“MISERICÓRDIA”: Tierry e Flávio José reagem a denúncia de calote do governo Jerônimo

Os cantores Tierry e Flávio José reagiram nas redes sociais a uma reportagem do Informe Baiano que revelou atrasos do governo Jerônimo no pagamento de bandas contratadas para eventos oficiais.

Tierry curtiu a publicação com a denúncia. Já Flávio José foi além e comentou: “misericórdia”.

“MISERICÓRDIA”: Tierry e Flávio José reagem a denúncia de calote do governo Jerônimo

No sábado (21/02), um empresário procurou o IB e fez um desabafo: “O governo é o maior caloteiro do Estado. Os donos de bandas estão revoltados.
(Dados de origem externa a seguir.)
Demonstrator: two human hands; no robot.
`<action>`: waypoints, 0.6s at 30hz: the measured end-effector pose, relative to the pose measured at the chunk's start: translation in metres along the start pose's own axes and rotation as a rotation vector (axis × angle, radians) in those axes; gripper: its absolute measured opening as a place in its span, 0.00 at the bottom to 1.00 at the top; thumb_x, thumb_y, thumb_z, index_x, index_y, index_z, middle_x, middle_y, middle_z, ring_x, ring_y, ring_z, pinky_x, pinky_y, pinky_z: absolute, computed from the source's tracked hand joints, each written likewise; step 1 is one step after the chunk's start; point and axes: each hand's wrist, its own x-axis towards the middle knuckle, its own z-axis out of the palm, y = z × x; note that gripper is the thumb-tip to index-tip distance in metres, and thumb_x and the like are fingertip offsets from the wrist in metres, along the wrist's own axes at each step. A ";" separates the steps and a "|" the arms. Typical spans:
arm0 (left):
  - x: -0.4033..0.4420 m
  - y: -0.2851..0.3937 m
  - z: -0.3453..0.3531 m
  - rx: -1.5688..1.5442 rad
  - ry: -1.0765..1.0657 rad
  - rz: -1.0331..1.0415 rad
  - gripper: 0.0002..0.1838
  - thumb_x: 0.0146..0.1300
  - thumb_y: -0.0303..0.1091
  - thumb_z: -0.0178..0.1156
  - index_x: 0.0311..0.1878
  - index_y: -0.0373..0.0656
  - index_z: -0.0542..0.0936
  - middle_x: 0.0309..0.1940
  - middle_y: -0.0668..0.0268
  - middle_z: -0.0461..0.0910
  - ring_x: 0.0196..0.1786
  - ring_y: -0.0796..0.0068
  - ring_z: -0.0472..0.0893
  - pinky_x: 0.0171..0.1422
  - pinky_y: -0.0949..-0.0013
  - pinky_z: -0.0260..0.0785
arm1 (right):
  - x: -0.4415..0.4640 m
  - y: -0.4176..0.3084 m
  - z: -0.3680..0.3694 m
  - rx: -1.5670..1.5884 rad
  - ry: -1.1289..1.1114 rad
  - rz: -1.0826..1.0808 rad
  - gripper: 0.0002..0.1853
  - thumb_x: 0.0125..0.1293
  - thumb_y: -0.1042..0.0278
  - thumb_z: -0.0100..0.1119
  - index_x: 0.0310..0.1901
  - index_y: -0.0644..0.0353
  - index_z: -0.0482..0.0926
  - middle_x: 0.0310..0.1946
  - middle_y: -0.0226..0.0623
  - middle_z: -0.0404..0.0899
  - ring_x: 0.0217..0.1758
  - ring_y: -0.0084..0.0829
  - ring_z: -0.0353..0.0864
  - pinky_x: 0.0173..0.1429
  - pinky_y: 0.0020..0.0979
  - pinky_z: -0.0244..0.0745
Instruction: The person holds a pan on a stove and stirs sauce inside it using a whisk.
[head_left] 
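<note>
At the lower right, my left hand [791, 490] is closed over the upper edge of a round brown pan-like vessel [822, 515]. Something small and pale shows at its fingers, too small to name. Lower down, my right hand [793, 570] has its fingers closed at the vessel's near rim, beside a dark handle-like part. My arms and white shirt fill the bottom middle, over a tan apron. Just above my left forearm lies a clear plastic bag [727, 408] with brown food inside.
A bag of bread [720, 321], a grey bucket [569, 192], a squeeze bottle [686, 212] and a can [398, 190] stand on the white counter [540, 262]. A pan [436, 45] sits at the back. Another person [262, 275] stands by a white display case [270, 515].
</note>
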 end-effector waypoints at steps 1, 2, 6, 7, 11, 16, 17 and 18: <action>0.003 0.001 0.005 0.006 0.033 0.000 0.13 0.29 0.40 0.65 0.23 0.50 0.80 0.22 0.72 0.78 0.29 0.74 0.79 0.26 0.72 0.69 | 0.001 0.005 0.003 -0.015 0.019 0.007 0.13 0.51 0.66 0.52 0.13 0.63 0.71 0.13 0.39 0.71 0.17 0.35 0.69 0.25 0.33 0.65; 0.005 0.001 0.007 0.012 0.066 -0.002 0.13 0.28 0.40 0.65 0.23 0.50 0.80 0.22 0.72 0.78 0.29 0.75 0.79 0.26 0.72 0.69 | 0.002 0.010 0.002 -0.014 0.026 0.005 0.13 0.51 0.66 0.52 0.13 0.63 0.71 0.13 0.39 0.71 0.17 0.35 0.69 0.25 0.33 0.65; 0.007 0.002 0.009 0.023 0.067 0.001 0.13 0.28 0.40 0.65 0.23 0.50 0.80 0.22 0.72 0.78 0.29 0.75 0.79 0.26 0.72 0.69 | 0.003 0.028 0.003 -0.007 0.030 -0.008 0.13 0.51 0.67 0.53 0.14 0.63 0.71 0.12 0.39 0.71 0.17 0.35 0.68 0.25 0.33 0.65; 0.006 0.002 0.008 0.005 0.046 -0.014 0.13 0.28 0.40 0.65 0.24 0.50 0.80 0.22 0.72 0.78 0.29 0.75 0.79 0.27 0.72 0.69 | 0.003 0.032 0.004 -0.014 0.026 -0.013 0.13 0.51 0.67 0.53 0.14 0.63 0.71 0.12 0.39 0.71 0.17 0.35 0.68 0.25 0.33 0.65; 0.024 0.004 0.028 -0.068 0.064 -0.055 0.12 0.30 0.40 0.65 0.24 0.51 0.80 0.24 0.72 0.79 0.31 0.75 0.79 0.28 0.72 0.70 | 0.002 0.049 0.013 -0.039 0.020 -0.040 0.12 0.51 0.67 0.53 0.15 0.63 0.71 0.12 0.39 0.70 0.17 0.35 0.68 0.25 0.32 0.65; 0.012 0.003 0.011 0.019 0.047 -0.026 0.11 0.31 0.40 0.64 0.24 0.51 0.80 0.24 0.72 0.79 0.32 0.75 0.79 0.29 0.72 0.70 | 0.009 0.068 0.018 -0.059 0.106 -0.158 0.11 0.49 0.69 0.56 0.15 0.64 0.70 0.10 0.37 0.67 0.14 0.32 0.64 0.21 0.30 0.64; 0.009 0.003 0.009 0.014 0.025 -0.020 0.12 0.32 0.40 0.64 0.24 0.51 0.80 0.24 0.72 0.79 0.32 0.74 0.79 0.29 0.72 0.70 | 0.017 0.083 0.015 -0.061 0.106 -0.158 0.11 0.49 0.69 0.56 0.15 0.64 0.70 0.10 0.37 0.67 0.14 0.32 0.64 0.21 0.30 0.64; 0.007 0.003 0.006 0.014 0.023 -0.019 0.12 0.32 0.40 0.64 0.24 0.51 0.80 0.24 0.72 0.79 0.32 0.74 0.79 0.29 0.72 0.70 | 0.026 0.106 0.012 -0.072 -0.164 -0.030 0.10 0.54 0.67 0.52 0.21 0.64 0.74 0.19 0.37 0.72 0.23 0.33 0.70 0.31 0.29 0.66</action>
Eu tenho dinheiro de 2023, 2024, 2025 e também de 2026 pra receber.”

Segundo ele, um grupo de produtores vem realizando reuniões sucessivas para discutir medidas coletivas diante do cenário.

Os empresários relatam que os problemas vêm desde a época da Bahiatursa, quando diversas bandas teriam ficado sem receber pelos serviços prestados. Com a criação da Sufotur, os atrasos teriam continuado.

“Depois colocaram a culpa no staff, mas quem contratou foi o governo”, afirmou um produtor.

Posteriormente, quando a Secretaria de Turismo da Bahia (Setur) passou a assumir parte das contratações, os pagamentos teriam sido normalizados por um período, mas novos atrasos voltaram a ocorrer.

“MISERICÓRDIA”: Tierry e Flávio José reagem a denúncia de calote do governo Jerônimo

DÍVIDAS MILIONÁRIAS

Relatos apontam que a maioria das bandas que tocou no último São João ainda não recebeu os cachês. “Só recebe quem Adolpho autoriza”, contou um empresário.

Também há a alegação de que o Estado recebeu emendas parlamentares destinadas aos eventos juninos, mas os valores não teriam sido repassados aos contratados.

Alguns produtores afirmam ter mais de R$ 40 milhões a receber. Estimativas do setor indicam que a Sufotur acumularia dívida superior a R$ 500 milhões, enquanto a Setur teria débitos que ultrapassariam R$ 380 milhões.

Diante do cenário, cresce entre empresários a ideia de um movimento coletivo: não se apresentar no próximo São João enquanto os pagamentos não forem regularizados.

“Só toca quando pagar”, afirmou um representante do setor.

Até o momento, o governo do Estado não se manifestou oficialmente sobre as acusações.